27 August, 2007

Telkom, SBC and a few things suddenly making sense

Category: communication,economics,insight,news — David Kirk @ 9:32 am

Business Report is running a story about the shareholder agreement between government and SBC that impacted South Africa’s telecommunications environment.

Ann Crotty (from Business Report) writes:

The shareholders’ agreement signed by the government when it sold a 30 percent stake in Telkom to the Thintana Communications consortium placed both companies above South Africa’s laws, according to a US academic journal.

As the story goes, when Telkom was privatised, a shareholder agreement was created that allowed the new partners (notably SBC or “Southernwest Bell Corporation”) to ignore any regulations that contravened their shareholder agreement. Parts of the story also indicate that SBC lawyers may have had a strong hand in writing telecoms legislation itself – not exactly what I would call a disinterested, objective bystander!
Seems like in the heady days of early democracy in South Africa, someone slipped up and let the litigious monster of SBC have more of a say in our country’s telecoms policy than 45 million people or so. I haven’t yet read the underlying academic paper referenced, but if even some of this is true it is an amazing revelation.

Some comments from Slashdot readers:

Well if you set up a monopoly it will be abused, you need very strong regulators to keep anything clean. Doesn’t matter if its a state run monopoly (NHS, BT (before privatisation), British Rail etc) or a granted monopoly.


You should blame the politicians who voted to allow the monopoly deal in the first place. Do you believe for one second that they did not know what they were doing?


A company with a “government granted” monopoly abused it. Shocking!

Incidentally, any true monopoly must be government granted. Without the government’s force to keep competition away, it’s merely a really effective competitor in an open market, like Wal-Mart.

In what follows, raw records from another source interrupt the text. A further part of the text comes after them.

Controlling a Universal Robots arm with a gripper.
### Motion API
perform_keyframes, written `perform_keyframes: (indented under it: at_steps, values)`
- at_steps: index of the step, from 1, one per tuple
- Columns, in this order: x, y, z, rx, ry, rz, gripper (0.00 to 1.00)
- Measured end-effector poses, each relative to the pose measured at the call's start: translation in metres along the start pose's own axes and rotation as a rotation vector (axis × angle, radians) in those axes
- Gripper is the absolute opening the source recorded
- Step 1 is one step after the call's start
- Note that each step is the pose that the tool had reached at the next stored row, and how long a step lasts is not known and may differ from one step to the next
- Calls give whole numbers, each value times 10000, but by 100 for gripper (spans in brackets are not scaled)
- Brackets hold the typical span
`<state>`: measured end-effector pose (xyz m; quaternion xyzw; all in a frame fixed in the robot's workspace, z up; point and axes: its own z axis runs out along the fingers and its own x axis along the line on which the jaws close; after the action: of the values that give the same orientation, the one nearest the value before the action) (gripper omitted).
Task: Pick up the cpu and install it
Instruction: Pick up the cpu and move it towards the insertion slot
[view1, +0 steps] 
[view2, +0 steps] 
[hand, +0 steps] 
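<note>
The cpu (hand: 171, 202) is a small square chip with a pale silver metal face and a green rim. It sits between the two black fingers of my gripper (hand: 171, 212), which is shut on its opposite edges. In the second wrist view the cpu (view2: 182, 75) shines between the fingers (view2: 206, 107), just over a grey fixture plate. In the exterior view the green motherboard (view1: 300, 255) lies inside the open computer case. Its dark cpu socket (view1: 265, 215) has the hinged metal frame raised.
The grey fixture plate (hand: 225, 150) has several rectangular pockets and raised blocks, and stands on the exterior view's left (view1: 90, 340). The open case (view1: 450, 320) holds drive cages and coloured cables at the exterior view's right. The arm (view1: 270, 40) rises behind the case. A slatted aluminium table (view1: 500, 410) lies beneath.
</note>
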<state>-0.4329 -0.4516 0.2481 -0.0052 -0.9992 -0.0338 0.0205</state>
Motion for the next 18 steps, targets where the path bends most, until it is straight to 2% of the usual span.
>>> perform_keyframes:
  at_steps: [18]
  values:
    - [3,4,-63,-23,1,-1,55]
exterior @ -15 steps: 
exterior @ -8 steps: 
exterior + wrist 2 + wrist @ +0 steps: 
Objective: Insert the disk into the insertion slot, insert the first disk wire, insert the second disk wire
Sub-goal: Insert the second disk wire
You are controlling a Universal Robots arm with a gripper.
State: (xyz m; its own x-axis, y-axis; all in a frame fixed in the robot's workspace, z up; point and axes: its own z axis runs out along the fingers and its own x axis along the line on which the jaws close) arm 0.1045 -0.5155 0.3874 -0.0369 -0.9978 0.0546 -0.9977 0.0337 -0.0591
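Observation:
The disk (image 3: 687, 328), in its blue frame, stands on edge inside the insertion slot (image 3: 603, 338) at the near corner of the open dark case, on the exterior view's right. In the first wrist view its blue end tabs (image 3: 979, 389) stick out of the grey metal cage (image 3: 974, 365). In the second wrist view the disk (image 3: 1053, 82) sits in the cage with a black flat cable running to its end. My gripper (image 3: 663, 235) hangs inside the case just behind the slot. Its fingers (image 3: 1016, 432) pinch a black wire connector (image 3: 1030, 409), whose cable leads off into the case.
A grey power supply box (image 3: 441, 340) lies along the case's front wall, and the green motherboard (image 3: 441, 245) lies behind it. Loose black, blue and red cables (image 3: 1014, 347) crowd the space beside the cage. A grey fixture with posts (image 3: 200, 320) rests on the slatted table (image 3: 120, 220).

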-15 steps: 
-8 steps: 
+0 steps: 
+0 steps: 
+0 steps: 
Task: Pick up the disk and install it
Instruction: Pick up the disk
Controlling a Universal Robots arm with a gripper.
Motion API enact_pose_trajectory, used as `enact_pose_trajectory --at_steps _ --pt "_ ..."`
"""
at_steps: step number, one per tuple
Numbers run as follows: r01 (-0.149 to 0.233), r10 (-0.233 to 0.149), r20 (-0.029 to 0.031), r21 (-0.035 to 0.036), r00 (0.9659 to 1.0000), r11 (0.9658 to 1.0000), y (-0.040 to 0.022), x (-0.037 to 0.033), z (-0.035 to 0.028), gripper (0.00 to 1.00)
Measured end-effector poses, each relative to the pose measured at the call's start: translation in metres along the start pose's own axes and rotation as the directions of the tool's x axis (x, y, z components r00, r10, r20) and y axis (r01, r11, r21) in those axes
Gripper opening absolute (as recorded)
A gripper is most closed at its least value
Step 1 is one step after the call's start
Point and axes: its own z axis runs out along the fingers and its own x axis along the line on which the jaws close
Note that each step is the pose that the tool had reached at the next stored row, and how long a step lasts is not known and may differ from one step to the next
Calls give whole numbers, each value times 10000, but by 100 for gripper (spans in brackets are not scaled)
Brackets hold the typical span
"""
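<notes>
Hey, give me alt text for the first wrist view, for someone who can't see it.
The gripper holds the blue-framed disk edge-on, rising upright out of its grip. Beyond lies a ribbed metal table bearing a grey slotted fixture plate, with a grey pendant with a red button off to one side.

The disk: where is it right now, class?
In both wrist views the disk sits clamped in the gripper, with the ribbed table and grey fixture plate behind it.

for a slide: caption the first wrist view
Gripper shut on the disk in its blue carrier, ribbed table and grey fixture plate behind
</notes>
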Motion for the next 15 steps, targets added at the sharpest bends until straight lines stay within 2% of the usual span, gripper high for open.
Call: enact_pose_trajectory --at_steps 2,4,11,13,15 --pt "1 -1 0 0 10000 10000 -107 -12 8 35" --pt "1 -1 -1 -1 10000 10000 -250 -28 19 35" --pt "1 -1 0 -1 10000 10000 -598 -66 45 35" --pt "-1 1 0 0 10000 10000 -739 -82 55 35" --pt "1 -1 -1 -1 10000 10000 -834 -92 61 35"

A monopoly, whether government owned (e.g. the US Post Office) or government granted (e.g. AT&T and the Baby Bells in the US, before cellphones, cable company phone service, etc.), is not required to innovate and improve to retain customers, like a free-market business is. Because of this they will tend to deliver a lower quality product at a higher price.


This shows why private monopolies and back-room arrangements are bad. Public monopolies (public utilities, private utilities with public reporting requirements, etc.) are not shown to be bad by this case.

Liberal economic policies help in a lot of things, but utilities are one of the cases where it’s an infrastructure investment that still is most efficiently done cooperatively, particularly since you have to deal with public rights-of-way and all that. Services on top of the infrastructure should be liberalized, of course.

We really do need to get people to think beyond left and right more these days and more on what works best for the particular situation.

14 August, 2007

Deja vu and the myopia of our spirit

Amongst the stormy seas of markets recently (off the back of a credit and liquidity crunch apparently initiated by ongoing and deepening problems with sub-prime loans in the US and the related CDOs), bobs the grey and bloated bodies of a clichéd failure.

Unwavering belief in trends, normal market conditions and trading rules developed out of a less than infinite history of prices have again resulted in burnt fingers and an abundance of flotsam and jetsam on the high seas of international markets. Computer and algorithm-driven “quant funds” have apparently taken a beating in the “unusual” market conditions of late. These systems are usually calibrated to a period of history, to identify profitable trading strategies based on complicated models, multiple factors and supposedly rigorous statistical analysis.
High volatility and correlation across markets took down LTCM (read When Genius Failed 1) before. So-called “programme-trading” or “portfolio insurance” that was blamed (non incontroversially and not fully substantiated) for the 1987 market crash. Portfolio insurance is still alive and well in the form of delta hedging. Turns out the old name had a rather negative taint to it. Don’t get the wrong idea, I’m not against delta-hedging, or any specific trading strategy. I’m just not convinced that the results are all they’re cracked up to be. A system that works well some of the time then fails spectacularly every now and then is not my idea of a good night’s sleep, or a sustainable long-term strategy.

Goldman Sach’s apparently still believes in the system. Then again, they have to say that, don’t they?

The developers of these systems would do well to look at the past from a human and historical view rather than just a limited slice of a time-series. It’s too easy to consider recent history as representative of the future. We all do it, but the trick is to maintain some scepticism and not get carried away by hope, greed and fear.